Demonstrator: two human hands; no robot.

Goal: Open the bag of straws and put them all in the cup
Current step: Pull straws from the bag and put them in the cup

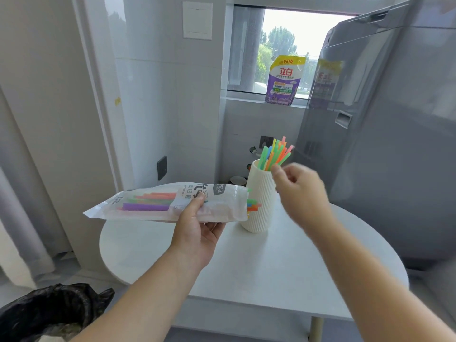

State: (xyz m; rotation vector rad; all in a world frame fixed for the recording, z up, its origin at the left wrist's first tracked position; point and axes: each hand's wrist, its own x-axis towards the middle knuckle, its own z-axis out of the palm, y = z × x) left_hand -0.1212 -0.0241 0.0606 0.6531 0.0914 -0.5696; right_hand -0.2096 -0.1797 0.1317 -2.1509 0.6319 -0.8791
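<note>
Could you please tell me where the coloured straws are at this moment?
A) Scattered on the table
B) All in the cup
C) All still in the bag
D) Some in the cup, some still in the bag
D: a bunch of straws stands in the white cup, while other straws lie inside the bag that the left hand holds, a few poking out of its open end.

From my feed I see a round white table (271,267) set before pale glossy wall tiles (160,95), with a tall grey appliance (394,119) close on the right. Daylight comes through a window (283,45) with trees beyond it, and a purple detergent pouch (283,80) stands on its sill. A black bin bag (54,312) sits low on the left.
</note>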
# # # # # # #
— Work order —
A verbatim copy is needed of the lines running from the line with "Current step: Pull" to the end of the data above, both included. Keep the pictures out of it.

— Exercise result —
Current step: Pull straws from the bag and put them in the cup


State: (xyz m; rotation vector rad; all in a world frame fixed for the recording, z up, its origin at the left wrist's first tracked position; point and axes: each hand's wrist, its own x-axis towards the middle knuckle, its own z-axis out of the palm, y = z × x) left_hand -0.1212 -0.0241 0.0606 0.6531 0.0914 -0.5696; right_hand -0.2096 -0.1797 0.1317 -2.1509 0.6319 -0.8791
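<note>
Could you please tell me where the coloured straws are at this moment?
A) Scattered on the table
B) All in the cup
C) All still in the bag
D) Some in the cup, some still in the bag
D: a bunch of straws stands in the white cup, while other straws lie inside the bag that the left hand holds, a few poking out of its open end.

From my feed I see a round white table (271,267) set before pale glossy wall tiles (160,95), with a tall grey appliance (394,119) close on the right. Daylight comes through a window (283,45) with trees beyond it, and a purple detergent pouch (283,80) stands on its sill. A black bin bag (54,312) sits low on the left.
</note>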

This concludes the answer.